Probably the trickiest part of this is that most backends will have specific custom parameterization requirements. The VCS and verilator backends, for instance, require the ability to pass down nearly arbitrary command flags to the underlying compilers. Treadle and the Interpreter, have large run-time options that require many flags with some overlap and some possible name collisions. This project should inform and benefit from the Options as Annotations work

chick commented 6 years ago

@seldridge @jackkoenig I've been meaning to take a look at this since summer began. As I started writing it up, I am not sure, but I think that this may have requirements that could affect some of the decisions begin made with the annotations as options implementation. Possibly more complications for the lazy val problem.

seldridge commented 6 years ago

Related narrowly to the problem of conflicting flags... this came up with Verilator/VCS and riscv-fesvr. As there was no good approach for mangling there, the solution that we developed was the use of +permissive/+permissive-off to ignore option parsing within specific regions. But, yes, there's a general problem here of the top-level option parser cannot be expected to know what the backend options are (nor would the implementer of a new Bakend Plug-in have any idea about) and these backends like to use very weird, non-POSIX options that are just not well behaved. At an annotation level, it would seem reasonable that each plug-in would define an annotation for storing options that should be directed to that plug-in.

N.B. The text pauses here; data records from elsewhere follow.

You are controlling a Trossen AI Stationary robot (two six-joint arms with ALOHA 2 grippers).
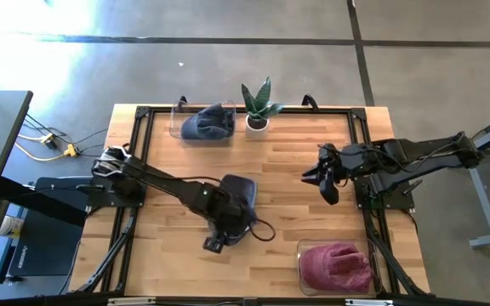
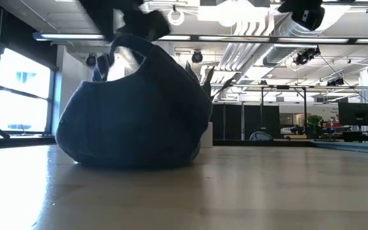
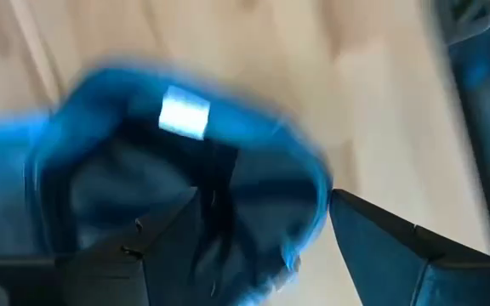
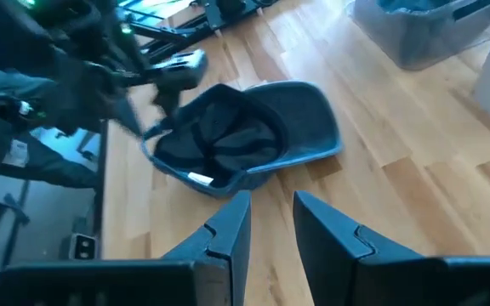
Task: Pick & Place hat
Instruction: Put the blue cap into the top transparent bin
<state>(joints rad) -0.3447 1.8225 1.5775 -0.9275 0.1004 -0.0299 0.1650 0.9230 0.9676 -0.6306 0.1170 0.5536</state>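
Dead centre of the high view, the blue cap [image 1: 238, 194] sits upside down, left gripper [image 1: 228, 223] spread wide over it, holding nothing. Looks light and floppy; grab the stiffer brim.

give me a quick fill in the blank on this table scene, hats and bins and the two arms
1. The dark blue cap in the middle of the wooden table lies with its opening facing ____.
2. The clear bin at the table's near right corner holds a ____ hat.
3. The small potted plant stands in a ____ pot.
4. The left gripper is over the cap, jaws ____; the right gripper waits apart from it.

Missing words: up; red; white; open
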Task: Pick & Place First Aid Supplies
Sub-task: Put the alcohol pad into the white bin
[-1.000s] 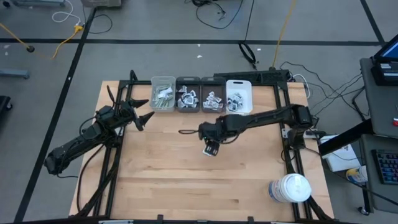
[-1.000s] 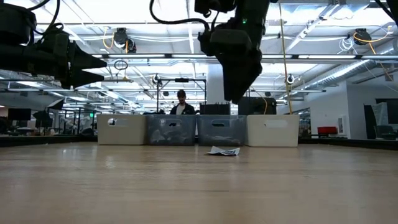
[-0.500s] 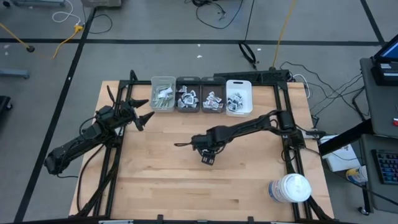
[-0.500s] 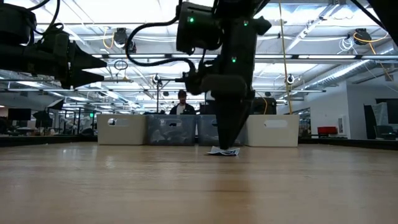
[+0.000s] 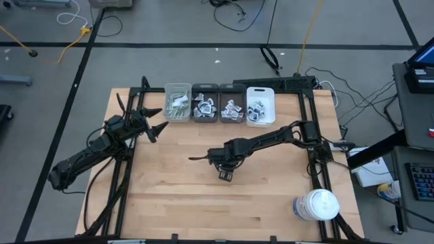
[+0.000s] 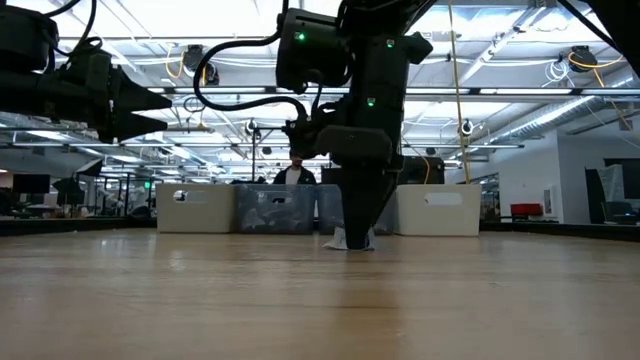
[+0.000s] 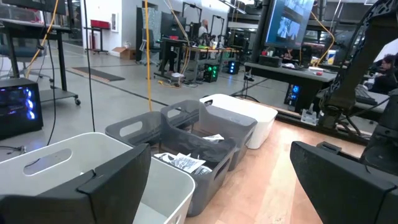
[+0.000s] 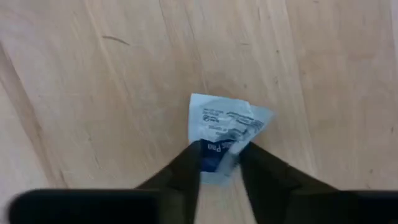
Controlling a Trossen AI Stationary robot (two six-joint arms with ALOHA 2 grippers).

Yes, definite heavy annotations/options overlap. I'll think about this more, but it would seem great if there's some feedback on the annotations/options refactor based on some implementation of an exotic backend (or maybe walking through a sketch of what this would look like). I'm strongly in favor of getting the annotations/options approach right definitively and more use cases can only help that.

Specific items that come to mind:

seldridge commented 6 years ago

One approach here would be to build out a type hierarchy off of Transform and to use AnnotationSeq as the universal means of communication. This would redefine Transform to not be CircuitState => CircuitState, but AnnotationSeq => AnnotationSeq. In effect, generalizing Transform. There are three four main children that extends Transform:

A frontend includes additional capabilities to read directly from the command line. This would enable every frontend to be assembled into a fat jar to work as a standalone executable.

/** A node in a transform graph that exists in FIRRTL-proper */
private[firrtl] abstract class Transform {
  def execute(annos: AnnotationSeq): AnnotationSeq
}

/** A custom FIRRTL transform. These are what external libraries provide. */
abstract class CustomTransform extends Transform

/** A frontend. This is a source node in a transform graph. 
  * 
  * This a firrtl.options.Driver is now in tha options as annotations refactor. 
  */
abstract class Frontend extends Transform {
  val optionsManager: ExecutionOptionsManager
  def execute(args: Array[String], annos: AnnotationSeq): AnnotationSeq
  def main(args: Array[String]): AnnotationSeq
}

/** A backend. This is a sink node in a transform graph. */
abstract class Backend extends Transform

Within this type hierarchy, Chisel's Driver is a Frontend, a FIRRTL-internal transform is a Transform, an external transform (e.g., FAME-1) is a CustomTransform, an emitter is a Backend. Nodes that are multiple things are somewhat ambiguous. Chisel's current Driver is currently a frontend, a transform, and a backend (as it calls FIRRTL explicitly and runs it). This may motivate breaking things out to do less, i.e., make driver's narrowly act as frontends.

seldridge commented 6 years ago

One concrete SO post talking with a use case:

seldridge commented 5 years ago

I think that any solution here should also be thinking about backends of backends. The natural example here would be HAMMER. When ASIC and FPGA toolflows enter the picture, the Frontend/Compiler/Backend notion becomes less clear as these run after the Verilog backend. Nonetheless, abstracting all "tools" inside a firrtl.options.Driver or similar would provide an elegant abstraction.

jackkoenig commented 2 years ago

This is done with Stage/Phase / chiseltest.